GREEN BOOK, 2018
Finalmente assisti ao filme que fez o diretor Spike Lee dar ataque de piti no Oscar. E ele tem uma certa razão. Vamos conversar sobre isso e sobre o amadurecimento do diretor Peter Farrelly, uma das coisas que mais me surpreenderam no longa.
TONY E DON SHIRLEY
O filme é um roadie movie da melhor qualidade. Conta a história do músico virtuoso Don Shirley e sua turnê pelo sul dos estados unidos na década de 60, acompanhado pelo seu motorista branco, o italiano Tony Vallelonga. Com o famoso restaurante Copacabana passando por uma reforma, ele arruma um bico como motorista, numa turnê com durabilidade prevista para dois meses.
MAHERSHALA / DON SHIRLEY
Filho de jamaicanos, sendo seu um pai sacerdote e sua mãe professora, teve seu primeiro contato com o piano aos dois anos de idade. Já aos sete anos, passou a estudar na Leningrad Conservatory of Music. Aos dezoito anos, se apresentou com a orquestra de Boston tocando o Concerto para Piano nº 1, de Tchaikovsky. Apesar de amar a música clássica, foi orientado pelo seu empresário a tocar jazz. Sendo assim, reuniu mais dois músicos e formou a Don Shirley Trio. O ator fez um trabalho excepcional. Apesar da pouca experiência, ele não se intimida hora nenhuma e ainda sai premiado com o Oscar.
VALLELONGA / MORTENSEN
Tony Vallelonga foi também segurança. Na época em que se passa o filme, o Copacabana havia acabado de fechar para reformas e ele aceitou a empreitada. De família tradicional italiana, o racismo é quase um hábito, por assim dizer. Ele não faz a crítica dura, não deseja a segregação, mas aceita as condições impostas pela sociedade á época. Violento, na maioria das vezes usa da força para se defender. Viggo Mortensen dá um show como Tony. Seu italiano está perfeito, com os trejeitos característicos, sem mencionar o sotaque.
TONY E DON SHIRLEY
O filme é muito, mas muito bom. As atuações, a fotografia e, principalmente a direção de Peter Farrelly são o ponto alto. Aliás, como pode um diretor de filmes como Quem Vai Ficar com Mary, Eu, Eu Mesmo e Irene, tenha executado um filme tão bem amarrado com as relações humanas. Não vejo um único traço daquele diretor escatológico de filmes de comédia nonsense. Débi e Lóide? Esquece. Temos aqui um diretor maduro e consciente da sua colaboração para a sétima arte. Não a toa, saiu com o Oscar de melhor filme e melhor roteiro, co-escrito pelo filho de Tony, Nick Vallelonga.
POLÊMICA COM SPIKE LEE
Apesar de amar Spike Lee de coração e alma, confesso que ele é um pouco cheio de si, esnobe. Ao saber que o longa havia ganho o Oscar, o diretor ficou de costas durante o discurso de Peter Farrelly. De acordo com o próprio diretor, ele "sempre perde quando tem alguém dirigindo pra alguém", fazendo uma clara referência ao ano de 1989 quando Conduzindo Miss Daisy disputou com Faça a Coisa Certa. Logo depois o diretor emendou que não podia reclamar, pois na época, nem nomeado havia sido. Na verdade no que diz respeito a abordagem do filme, ele está até certo.

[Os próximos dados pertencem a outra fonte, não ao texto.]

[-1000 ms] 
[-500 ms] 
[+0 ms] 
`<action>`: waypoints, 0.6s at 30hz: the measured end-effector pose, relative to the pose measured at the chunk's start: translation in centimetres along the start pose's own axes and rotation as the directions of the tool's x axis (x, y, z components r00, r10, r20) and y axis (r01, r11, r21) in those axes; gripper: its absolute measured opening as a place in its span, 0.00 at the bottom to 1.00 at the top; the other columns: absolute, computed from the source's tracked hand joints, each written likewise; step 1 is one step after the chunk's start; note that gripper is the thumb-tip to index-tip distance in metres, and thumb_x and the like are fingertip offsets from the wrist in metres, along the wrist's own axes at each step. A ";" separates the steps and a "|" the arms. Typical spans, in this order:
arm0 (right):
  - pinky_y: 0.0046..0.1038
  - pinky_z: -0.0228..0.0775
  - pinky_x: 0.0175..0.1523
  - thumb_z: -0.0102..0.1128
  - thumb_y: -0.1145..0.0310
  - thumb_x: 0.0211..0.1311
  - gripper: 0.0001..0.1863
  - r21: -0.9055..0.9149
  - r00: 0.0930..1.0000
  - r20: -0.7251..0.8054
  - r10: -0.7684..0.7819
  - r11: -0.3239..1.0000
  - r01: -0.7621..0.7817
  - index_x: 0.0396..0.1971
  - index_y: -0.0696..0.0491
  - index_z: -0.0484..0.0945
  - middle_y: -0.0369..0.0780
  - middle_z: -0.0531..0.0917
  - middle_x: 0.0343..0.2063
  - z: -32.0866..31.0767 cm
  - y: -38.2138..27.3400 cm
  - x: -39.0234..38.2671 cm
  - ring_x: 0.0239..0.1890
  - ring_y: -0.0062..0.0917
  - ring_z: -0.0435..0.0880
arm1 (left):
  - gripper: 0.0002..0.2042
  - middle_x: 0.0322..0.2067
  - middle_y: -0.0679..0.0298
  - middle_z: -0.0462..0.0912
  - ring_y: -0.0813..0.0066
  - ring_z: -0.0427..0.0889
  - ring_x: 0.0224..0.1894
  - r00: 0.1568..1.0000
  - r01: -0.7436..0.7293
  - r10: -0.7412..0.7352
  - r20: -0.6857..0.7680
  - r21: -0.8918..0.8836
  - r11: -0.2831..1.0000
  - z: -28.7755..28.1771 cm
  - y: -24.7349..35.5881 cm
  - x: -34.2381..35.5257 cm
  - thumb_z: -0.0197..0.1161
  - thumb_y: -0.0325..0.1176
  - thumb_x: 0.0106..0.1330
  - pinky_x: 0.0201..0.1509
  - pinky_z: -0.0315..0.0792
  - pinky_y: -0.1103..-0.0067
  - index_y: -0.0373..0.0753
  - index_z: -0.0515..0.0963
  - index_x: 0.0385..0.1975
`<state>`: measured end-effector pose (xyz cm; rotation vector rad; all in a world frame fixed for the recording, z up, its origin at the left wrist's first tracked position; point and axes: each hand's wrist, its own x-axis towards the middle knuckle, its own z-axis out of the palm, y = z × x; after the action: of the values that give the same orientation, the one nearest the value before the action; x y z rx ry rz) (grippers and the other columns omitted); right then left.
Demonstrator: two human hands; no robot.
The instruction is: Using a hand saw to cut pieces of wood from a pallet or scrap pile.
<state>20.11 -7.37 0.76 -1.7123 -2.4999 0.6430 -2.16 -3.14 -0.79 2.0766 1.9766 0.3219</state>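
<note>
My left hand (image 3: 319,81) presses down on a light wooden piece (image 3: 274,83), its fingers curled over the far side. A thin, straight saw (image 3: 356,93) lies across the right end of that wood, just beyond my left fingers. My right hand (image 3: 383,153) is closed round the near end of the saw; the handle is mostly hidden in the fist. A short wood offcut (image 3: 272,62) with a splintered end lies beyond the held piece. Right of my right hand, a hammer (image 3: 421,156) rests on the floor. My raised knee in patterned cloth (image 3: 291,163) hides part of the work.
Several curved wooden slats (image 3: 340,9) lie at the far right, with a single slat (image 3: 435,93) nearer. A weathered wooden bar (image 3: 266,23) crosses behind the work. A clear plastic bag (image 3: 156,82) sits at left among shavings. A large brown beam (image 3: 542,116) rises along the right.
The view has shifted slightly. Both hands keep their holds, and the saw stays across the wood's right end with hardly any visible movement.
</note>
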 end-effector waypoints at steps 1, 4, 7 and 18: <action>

O filme tem críticas á segregação racial, mas ele é visto pelo ponto de vista do motorista, um italiano branco. Ou seja, não tem como ele passar os sentimentos sofridos pelo personagem de Don Shirley. Acredite, ele tenta e até consegue, mas no que diz respeito ao sofrimento dos negros, principalmente no sul dos estados unidos, o que se mostra não fez justiça aos acontecimentos. O personagem de Viggo, por exemplo, joga fora dois copos em que fora servido água a dois trabalhadores negros que foram consertar um cano na sua casa. Sua esposa retira os copos do lixo e os recoloca na pia. Entendo que o racismo de Tony é aquele passado pelos pais, e não "vivido" por ele. Fica mais fácil olhar pelo lado humano.
É um filme pra ser visto e revisto, principalmente pela amizade dos dois, que perdurou por anos. As cenas em que o pianista o ajuda a escrever cartas para sua esposa, são um dos pontos altos do filme. Ambos faleceram em 2013.